## Problem details
What is the number of lines in this listing that include "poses"? Answer with that number only.

[[ Dataset, beginning ]]

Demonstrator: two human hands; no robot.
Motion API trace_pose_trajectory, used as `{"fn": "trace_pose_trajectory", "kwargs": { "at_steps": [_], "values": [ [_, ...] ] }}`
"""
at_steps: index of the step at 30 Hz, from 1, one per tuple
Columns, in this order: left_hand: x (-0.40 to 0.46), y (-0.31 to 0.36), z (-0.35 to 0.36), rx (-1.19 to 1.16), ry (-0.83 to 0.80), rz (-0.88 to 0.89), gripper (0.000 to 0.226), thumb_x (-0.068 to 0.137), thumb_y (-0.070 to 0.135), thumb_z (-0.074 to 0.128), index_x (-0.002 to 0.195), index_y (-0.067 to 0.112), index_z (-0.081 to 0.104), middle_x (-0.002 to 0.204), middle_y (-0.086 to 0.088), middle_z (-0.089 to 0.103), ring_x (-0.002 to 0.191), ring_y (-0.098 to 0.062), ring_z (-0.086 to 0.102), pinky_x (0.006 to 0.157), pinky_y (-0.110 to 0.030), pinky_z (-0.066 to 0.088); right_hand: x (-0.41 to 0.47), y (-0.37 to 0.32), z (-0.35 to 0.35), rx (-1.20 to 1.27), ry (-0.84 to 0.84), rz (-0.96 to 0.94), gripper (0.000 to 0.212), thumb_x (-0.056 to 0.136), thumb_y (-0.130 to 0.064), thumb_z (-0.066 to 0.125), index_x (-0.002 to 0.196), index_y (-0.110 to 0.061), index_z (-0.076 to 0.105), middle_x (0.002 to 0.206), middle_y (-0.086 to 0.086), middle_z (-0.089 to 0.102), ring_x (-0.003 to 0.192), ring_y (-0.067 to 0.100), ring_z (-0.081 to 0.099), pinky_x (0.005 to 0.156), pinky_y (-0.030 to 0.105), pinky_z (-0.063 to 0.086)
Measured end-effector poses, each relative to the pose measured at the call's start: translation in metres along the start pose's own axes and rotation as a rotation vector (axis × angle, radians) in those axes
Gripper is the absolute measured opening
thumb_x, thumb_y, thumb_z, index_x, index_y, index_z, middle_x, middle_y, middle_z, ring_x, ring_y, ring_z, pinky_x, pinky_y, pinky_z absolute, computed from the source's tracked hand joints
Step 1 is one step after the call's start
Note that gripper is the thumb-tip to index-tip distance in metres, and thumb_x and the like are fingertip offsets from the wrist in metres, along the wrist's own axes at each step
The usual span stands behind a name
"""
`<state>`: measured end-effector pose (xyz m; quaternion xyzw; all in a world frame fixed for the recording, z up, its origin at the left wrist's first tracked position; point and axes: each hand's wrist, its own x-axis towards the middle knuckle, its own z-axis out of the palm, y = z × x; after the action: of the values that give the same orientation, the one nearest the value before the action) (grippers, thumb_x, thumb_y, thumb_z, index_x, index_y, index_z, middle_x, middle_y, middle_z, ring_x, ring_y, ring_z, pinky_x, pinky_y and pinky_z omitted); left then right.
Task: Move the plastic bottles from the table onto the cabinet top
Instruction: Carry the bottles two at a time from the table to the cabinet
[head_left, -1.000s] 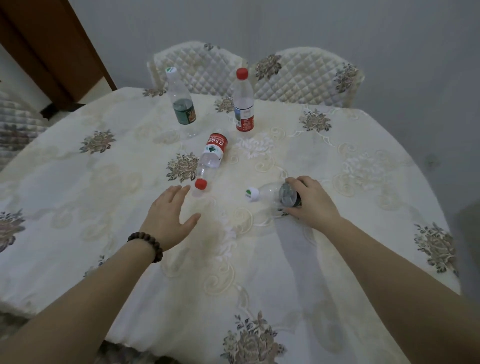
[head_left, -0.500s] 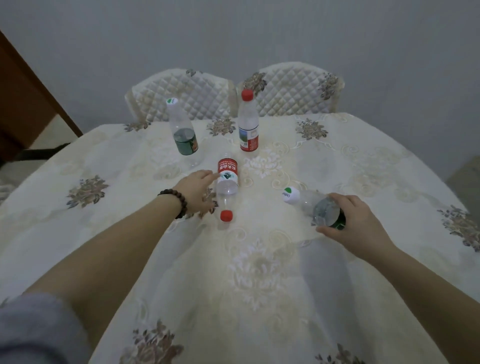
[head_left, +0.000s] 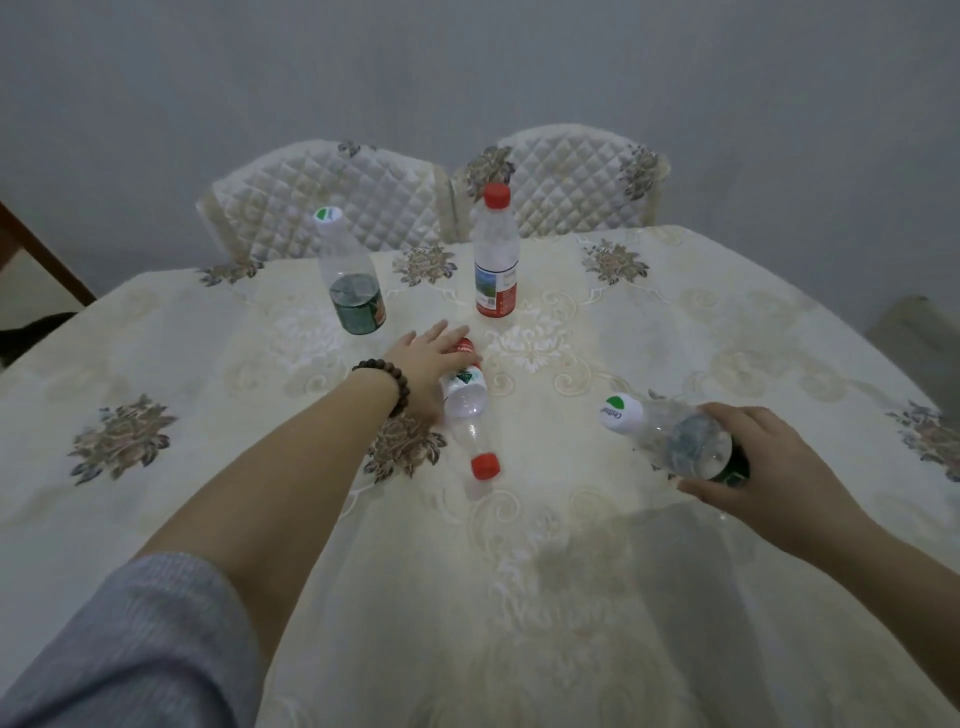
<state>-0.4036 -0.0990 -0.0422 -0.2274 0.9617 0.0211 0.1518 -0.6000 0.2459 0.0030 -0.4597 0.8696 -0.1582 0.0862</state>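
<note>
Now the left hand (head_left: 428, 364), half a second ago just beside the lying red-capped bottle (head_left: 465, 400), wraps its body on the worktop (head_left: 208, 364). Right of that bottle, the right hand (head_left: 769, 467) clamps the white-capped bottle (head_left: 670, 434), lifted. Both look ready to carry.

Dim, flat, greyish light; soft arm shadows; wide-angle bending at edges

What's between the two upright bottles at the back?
Only bare tablecloth between the green-label bottle and the red-cap bottle, per the head view.
</note>
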Motion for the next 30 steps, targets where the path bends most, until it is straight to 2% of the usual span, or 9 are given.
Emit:
{"fn": "trace_pose_trajectory", "kwargs": {
  "at_steps": [3, 5, 7, 11, 16, 19, 22, 25, 30],
  "values": [
    [-0.004, -0.001, 0.005, -0.014, 0.076, 0.013, 0.078, 0.070, 0.061, 0.068, 0.137, 0.030, 0.041, 0.160, 0.006, 0.007, 0.147, -0.020, -0.001, 0.118, -0.049, 0.005, -0.006, -0.001, -0.003, 0.000, -0.005, 0.013, 0.080, 0.069, -0.048, 0.077, 0.137, -0.026, 0.041, 0.126, -0.003, 0.048, 0.111, 0.017, 0.047, 0.089, 0.032, 0.044],
    [-0.011, 0.003, 0.009, -0.092, 0.095, -0.003, 0.073, 0.069, 0.063, 0.068, 0.128, 0.026, 0.049, 0.150, 0.003, 0.035, 0.144, -0.021, 0.021, 0.117, -0.046, 0.013, -0.010, -0.001, -0.004, -0.006, -0.014, 0.022, 0.081, 0.069, -0.048, 0.077, 0.138, -0.025, 0.040, 0.127, -0.003, 0.048, 0.112, 0.017, 0.047, 0.089, 0.031, 0.043],
    [-0.019, 0.007, 0.013, -0.185, 0.150, -0.020, 0.064, 0.067, 0.060, 0.071, 0.118, 0.024, 0.054, 0.121, 0.002, 0.058, 0.122, -0.023, 0.049, 0.107, -0.040, 0.031, -0.014, -0.001, -0.005, -0.003, -0.016, 0.033, 0.082, 0.070, -0.047, 0.077, 0.139, -0.023, 0.040, 0.128, -0.002, 0.048, 0.114, 0.019, 0.047, 0.090, 0.031, 0.042],
    [-0.040, 0.021, 0.021, -0.146, 0.114, -0.058, 0.075, 0.070, 0.060, 0.068, 0.134, 0.028, 0.045, 0.121, 0.001, 0.054, 0.111, -0.024, 0.051, 0.097, -0.037, 0.038, -0.024, -0.005, -0.003, 0.021, -0.047, 0.068, 0.084, 0.070, -0.046, 0.077, 0.141, -0.023, 0.039, 0.128, -0.001, 0.049, 0.114, 0.020, 0.048, 0.090, 0.032, 0.043],
    [-0.077, 0.048, 0.026, -0.319, 0.090, -0.187, 0.066, 0.069, 0.056, 0.070, 0.125, 0.029, 0.048, 0.114, 0.000, 0.054, 0.106, -0.024, 0.051, 0.090, -0.035, 0.042, -0.041, -0.013, 0.004, 0.130, -0.091, 0.093, 0.078, 0.069, -0.045, 0.079, 0.135, -0.024, 0.044, 0.107, -0.005, 0.050, 0.092, 0.014, 0.050, 0.075, 0.025, 0.038],
    [-0.111, 0.071, 0.022, -0.652, 0.212, -0.291, 0.059, 0.069, 0.046, 0.077, 0.119, 0.025, 0.053, 0.107, 0.001, 0.059, 0.093, -0.018, 0.055, 0.078, -0.029, 0.044, -0.053, -0.022, 0.002, 0.268, -0.079, 0.129, 0.064, 0.067, -0.043, 0.080, 0.123, -0.026, 0.052, 0.096, -0.005, 0.055, 0.085, 0.014, 0.054, 0.066, 0.023, 0.039],
    [-0.154, 0.100, 0.016, -0.982, 0.369, -0.422, 0.056, 0.068, 0.040, 0.080, 0.116, 0.027, 0.055, 0.102, 0.008, 0.063, 0.091, -0.013, 0.061, 0.081, -0.028, 0.049, -0.065, -0.037, -0.005, 0.501, -0.037, 0.153, 0.055, 0.067, -0.036, 0.082, 0.115, -0.024, 0.057, 0.101, -0.005, 0.063, 0.093, 0.016, 0.060, 0.069, 0.022, 0.044],
    [-0.196, 0.132, 0.004, -1.104, 0.435, -0.490, 0.055, 0.070, 0.036, 0.080, 0.117, 0.025, 0.054, 0.102, 0.006, 0.063, 0.089, -0.011, 0.062, 0.083, -0.028, 0.050, -0.081, -0.058, -0.017, 0.659, -0.015, 0.155, 0.048, 0.070, -0.032, 0.081, 0.111, -0.022, 0.057, 0.101, -0.006, 0.062, 0.092, 0.013, 0.059, 0.065, 0.014, 0.040],
    [-0.261, 0.183, -0.020, -1.190, 0.615, -0.581, 0.051, 0.073, 0.029, 0.080, 0.114, 0.020, 0.051, 0.095, 0.008, 0.058, 0.088, -0.014, 0.059, 0.075, -0.022, 0.045, -0.116, -0.084, -0.034, 0.739, -0.027, 0.077, 0.046, 0.072, -0.032, 0.080, 0.109, -0.017, 0.058, 0.104, -0.002, 0.060, 0.095, 0.016, 0.057, 0.062, 0.013, 0.040]
  ]
}}
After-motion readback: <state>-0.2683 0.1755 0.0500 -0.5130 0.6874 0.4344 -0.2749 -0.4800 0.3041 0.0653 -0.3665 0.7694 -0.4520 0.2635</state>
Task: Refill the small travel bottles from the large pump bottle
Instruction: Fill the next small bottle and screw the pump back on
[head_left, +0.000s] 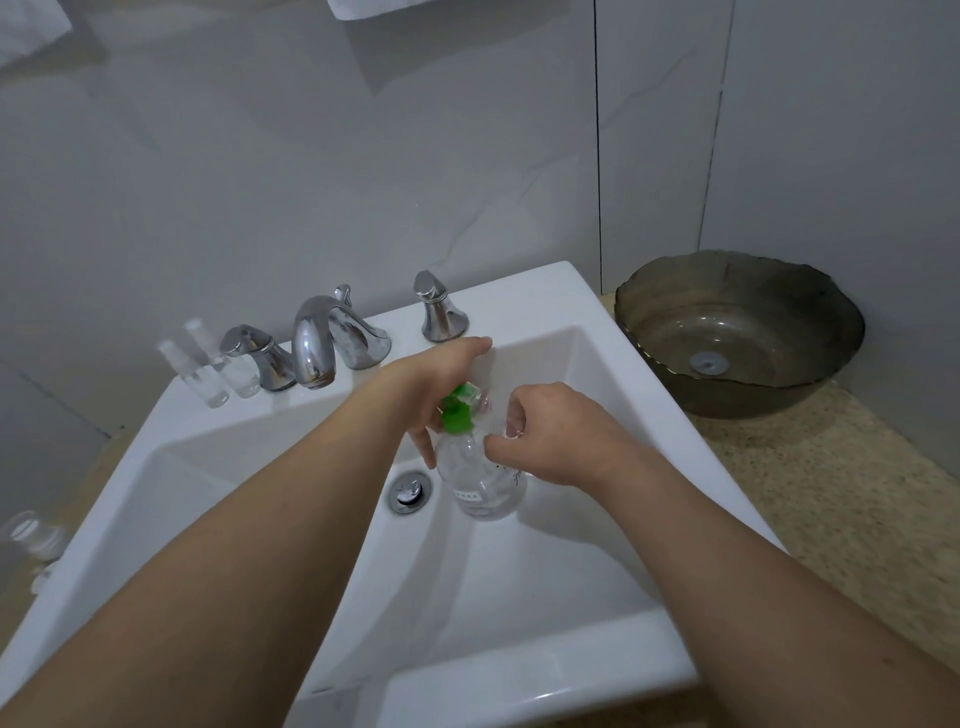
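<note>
The large pump bottle (480, 480), clear with a green pump head (457, 413), stands in the white sink (545, 306) beside the drain (410, 491). My left hand (441, 374) lies over the pump head, fingers stretched toward the back wall of the basin and thumb hanging down by the bottle's neck. My right hand (550, 436) has its fingers curled at the pump's nozzle, pinching a small clear travel bottle (484, 402), which is mostly hidden. Two more small clear travel bottles (208, 371) stand on the sink ledge at the left.
A chrome faucet (317, 345) with two handles sits on the back ledge. A dark glass bowl basin (737, 332) stands on the speckled counter (831, 493) to the right. A clear jar (31, 535) is at the far left edge.
</note>
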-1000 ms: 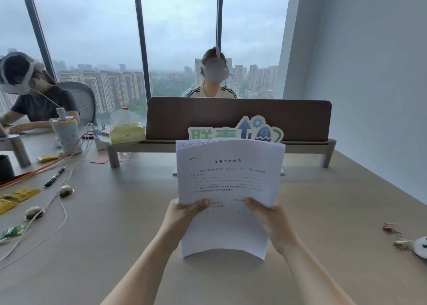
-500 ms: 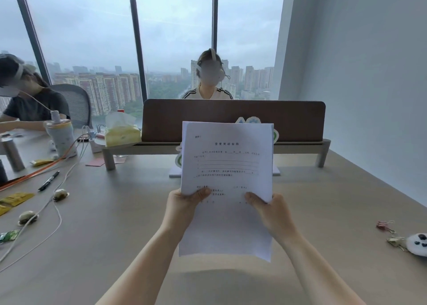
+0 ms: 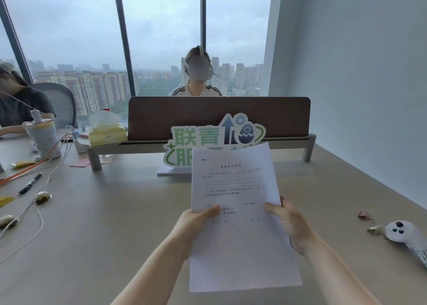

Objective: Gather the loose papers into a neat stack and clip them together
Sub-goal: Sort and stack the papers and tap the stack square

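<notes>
Paper stack held above the bench, both hands gripping its side edges.

Left edge of bench: black pen [image 3: 30, 183], white cables [image 3: 39, 214], a covered bottle [image 3: 42, 138]; tissue pack [image 3: 107, 132] on the low shelf at the far edge. Left hand [image 3: 196, 223] pinches the paper stack [image 3: 240, 223] at its left edge, thumb on the printed face. Stack is raised above the bench middle, tilted slightly, sheets look aligned; green sign [image 3: 208, 142] stands behind it. Right hand [image 3: 288, 223] grips the stack's right edge, thumb on top. Near the right edge of bench: pink binder clip [image 3: 365, 215], gold binder clip [image 3: 375, 230] touching a white plush toy [image 3: 409, 235].
</notes>
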Demonstrator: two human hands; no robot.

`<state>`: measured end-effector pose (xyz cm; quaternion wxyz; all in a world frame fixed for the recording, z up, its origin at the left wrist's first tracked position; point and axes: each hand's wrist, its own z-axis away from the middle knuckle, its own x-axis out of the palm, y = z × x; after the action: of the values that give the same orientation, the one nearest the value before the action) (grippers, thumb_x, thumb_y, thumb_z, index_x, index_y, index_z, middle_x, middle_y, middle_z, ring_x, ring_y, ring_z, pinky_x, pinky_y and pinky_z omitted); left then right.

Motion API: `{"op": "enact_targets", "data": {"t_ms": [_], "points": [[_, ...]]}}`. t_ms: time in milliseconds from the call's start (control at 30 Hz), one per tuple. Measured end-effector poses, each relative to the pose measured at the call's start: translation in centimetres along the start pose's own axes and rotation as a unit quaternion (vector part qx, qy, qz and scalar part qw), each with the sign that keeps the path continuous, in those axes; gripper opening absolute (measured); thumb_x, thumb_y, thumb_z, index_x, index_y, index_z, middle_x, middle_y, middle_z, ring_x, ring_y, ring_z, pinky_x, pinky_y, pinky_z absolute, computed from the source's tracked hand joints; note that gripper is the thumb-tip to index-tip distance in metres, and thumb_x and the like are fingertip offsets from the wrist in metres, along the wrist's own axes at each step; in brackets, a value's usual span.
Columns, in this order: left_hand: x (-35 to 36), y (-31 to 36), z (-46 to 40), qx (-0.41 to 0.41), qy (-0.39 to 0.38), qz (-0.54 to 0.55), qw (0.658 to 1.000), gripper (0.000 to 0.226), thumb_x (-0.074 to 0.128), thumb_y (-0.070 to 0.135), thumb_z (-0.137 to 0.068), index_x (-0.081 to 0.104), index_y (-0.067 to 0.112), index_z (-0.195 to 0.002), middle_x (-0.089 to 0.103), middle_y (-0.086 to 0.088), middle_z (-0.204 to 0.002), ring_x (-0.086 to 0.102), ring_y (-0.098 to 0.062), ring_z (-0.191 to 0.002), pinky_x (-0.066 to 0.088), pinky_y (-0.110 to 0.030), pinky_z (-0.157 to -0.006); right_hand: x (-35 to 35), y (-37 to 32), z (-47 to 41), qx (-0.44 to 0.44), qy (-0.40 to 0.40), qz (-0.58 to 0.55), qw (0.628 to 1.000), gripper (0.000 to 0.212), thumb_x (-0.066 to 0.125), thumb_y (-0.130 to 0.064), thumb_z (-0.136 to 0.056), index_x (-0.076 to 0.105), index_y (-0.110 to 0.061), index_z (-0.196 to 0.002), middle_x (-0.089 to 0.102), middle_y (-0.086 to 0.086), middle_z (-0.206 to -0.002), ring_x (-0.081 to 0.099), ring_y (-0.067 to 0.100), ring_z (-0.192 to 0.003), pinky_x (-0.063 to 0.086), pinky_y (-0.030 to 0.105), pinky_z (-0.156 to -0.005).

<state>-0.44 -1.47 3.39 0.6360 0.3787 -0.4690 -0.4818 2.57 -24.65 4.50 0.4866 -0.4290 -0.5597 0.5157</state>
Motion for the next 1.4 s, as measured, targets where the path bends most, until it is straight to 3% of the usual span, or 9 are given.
{"op": "enact_targets", "data": {"t_ms": [100,267,333,467,567,767,900,1100,1400], "points": [[0.3,-2.0,-0.4,-0.033,0.000,-0.012,0.999,0.029,0.076,0.021,-0.080,0.074,0.002,-0.101,0.076,-0.018,-0.094,0.073,-0.034,-0.082,0.060,-0.043,-0.073,-1.0,1.4,-0.2,0.035,0.003,0.037,0.999,0.027,0.049,0.006,-0.093,0.070,-0.006,-0.104,0.078,0.010,-0.093,0.075,0.026,-0.078,0.060,0.034,-0.064],[0.8,-3.9,-0.9,-0.047,0.014,-0.022,0.999,0.026,0.075,0.019,-0.082,0.074,-0.001,-0.099,0.076,-0.018,-0.092,0.074,-0.033,-0.080,0.060,-0.039,-0.070,-1.8,3.3,-0.9,0.069,0.011,0.073,0.995,0.031,0.062,-0.005,-0.071,0.073,-0.003,-0.100,0.078,0.012,-0.090,0.074,0.028,-0.077,0.058,0.034,-0.065],[0.9,-4.3,-1.1,-0.044,0.021,-0.028,0.998,0.024,0.075,0.017,-0.082,0.074,-0.002,-0.097,0.076,-0.017,-0.089,0.074,-0.031,-0.075,0.060,-0.036,-0.065,-1.9,3.9,-1.2,0.071,0.022,0.096,0.993,0.021,0.061,0.001,-0.080,0.074,-0.010,-0.092,0.078,0.002,-0.081,0.074,0.019,-0.071,0.056,0.030,-0.063],[0.9,-4.5,-1.9,-0.035,0.041,-0.049,0.997,0.022,0.072,0.016,-0.084,0.073,-0.002,-0.097,0.076,-0.016,-0.085,0.074,-0.028,-0.069,0.059,-0.034,-0.062,-1.8,4.6,-1.3,0.072,0.037,0.131,0.988,0.033,0.053,0.008,-0.089,0.073,-0.018,-0.087,0.078,-0.004,-0.080,0.073,0.013,-0.070,0.056,0.028,-0.064],[0.4,-4.2,-3.1,-0.013,0.056,-0.063,0.996,0.021,0.065,0.022,-0.091,0.070,0.004,-0.100,0.077,-0.012,-0.086,0.074,-0.027,-0.073,0.058,-0.033,-0.062,-1.8,5.0,-1.4,0.077,0.044,0.130,0.988,0.033,0.054,0.007,-0.090,0.073,-0.019,-0.085,0.078,0.003,-0.090,0.074,0.023,-0.080,0.059,0.037,-0.073],[-0.3,-3.4,-5.3,0.010,0.073,-0.059,0.996,0.032,0.052,0.037,-0.097,0.069,0.011,-0.105,0.076,-0.010,-0.097,0.073,-0.030,-0.089,0.057,-0.046,-0.085,-1.9,5.8,-1.5,0.086,0.033,0.125,0.988,0.019,0.064,-0.005,-0.083,0.076,-0.015,-0.093,0.078,0.006,-0.093,0.074,0.027,-0.086,0.059,0.044,-0.082],[-0.1,-2.9,-6.5,0.017,0.085,-0.016,0.996,0.032,0.049,0.037,-0.099,0.067,0.011,-0.108,0.075,-0.014,-0.100,0.072,-0.034,-0.092,0.056,-0.050,-0.086,-2.2,6.2,-1.6,0.102,0.015,0.112,0.988,0.033,0.063,-0.019,-0.068,0.077,-0.014,-0.097,0.078,0.009,-0.097,0.074,0.031,-0.090,0.057,0.052,-0.087],[-0.1,-2.1,-8.0,0.049,0.087,-0.029,0.995,0.029,0.050,0.036,-0.098,0.065,0.012,-0.103,0.075,-0.012,-0.090,0.073,-0.030,-0.078,0.060,-0.043,-0.071,-2.6,6.7,-1.8,0.113,-0.003,0.117,0.987,0.034,0.063,-0.017,-0.069,0.077,-0.013,-0.099,0.078,0.008,-0.100,0.074,0.031,-0.093,0.055,0.053,-0.090],[-0.2,-2.5,-8.7,0.059,0.096,-0.029,0.993,0.029,0.050,0.034,-0.099,0.064,0.009,-0.101,0.073,-0.017,-0.099,0.070,-0.037,-0.091,0.059,-0.050,-0.079,-2.6,5.9,-1.9,0.113,0.024,0.164,0.980,0.030,0.055,0.003,-0.085,0.073,-0.020,-0.092,0.078,0.002,-0.093,0.075,0.024,-0.087,0.059,0.044,-0.083]]}}
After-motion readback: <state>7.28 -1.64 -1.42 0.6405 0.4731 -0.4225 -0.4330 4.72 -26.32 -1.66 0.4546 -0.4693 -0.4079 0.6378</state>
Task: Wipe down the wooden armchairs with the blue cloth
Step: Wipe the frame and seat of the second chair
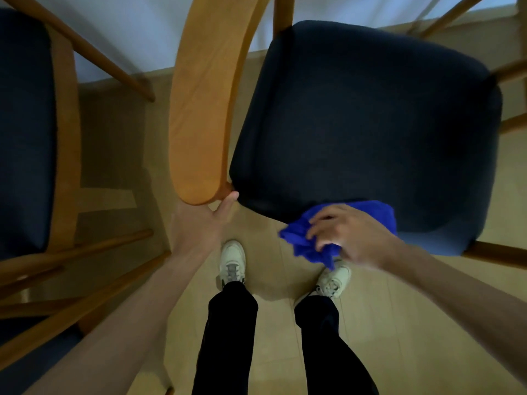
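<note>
Armchair (370, 124), centre and right of frame: wooden frame, dark padded seat, seen from above. Its wooden armrest (196, 109) runs from the top centre down to a rounded end at mid-frame, just left of the seat.

Second armchair (28, 132), left edge of frame: same dark seat and wooden frame, only partly in view, well apart from the hands.

Blue cloth (313, 243), lower centre-right: bunched, lying against the front edge of the first chair's seat and hanging a little below it.

Right hand (350, 235), lower centre-right: on top of the cloth, grip curled round the bunched fabric, slightly blurred.

Left hand (205, 220), centre of frame: at the rounded end of the armrest, thumb lying straight against its lower edge; the other fingers are hidden beneath the wood, so how the grip stands cannot be told.

Floor (285, 323), lower half: pale wood boards.

Shoes (232, 260), lower centre: two light trainers below dark trouser legs, standing just in front of the chair.
</note>
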`<state>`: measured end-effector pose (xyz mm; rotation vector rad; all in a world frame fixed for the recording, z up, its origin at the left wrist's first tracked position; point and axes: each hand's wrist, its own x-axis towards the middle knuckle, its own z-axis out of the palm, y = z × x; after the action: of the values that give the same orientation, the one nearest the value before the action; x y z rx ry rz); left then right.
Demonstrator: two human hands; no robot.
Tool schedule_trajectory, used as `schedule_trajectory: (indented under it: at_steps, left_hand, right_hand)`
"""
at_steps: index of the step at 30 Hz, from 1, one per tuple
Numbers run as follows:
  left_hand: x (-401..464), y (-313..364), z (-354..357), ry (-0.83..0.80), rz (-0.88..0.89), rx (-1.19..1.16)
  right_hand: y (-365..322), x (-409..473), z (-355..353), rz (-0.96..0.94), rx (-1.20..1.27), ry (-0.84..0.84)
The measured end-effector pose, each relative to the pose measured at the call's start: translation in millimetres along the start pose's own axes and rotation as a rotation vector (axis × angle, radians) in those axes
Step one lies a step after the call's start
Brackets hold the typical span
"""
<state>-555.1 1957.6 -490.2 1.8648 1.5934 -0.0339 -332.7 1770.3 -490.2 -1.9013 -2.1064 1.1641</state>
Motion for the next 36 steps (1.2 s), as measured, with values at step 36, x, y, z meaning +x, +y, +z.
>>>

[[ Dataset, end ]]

## Answer to this problem
2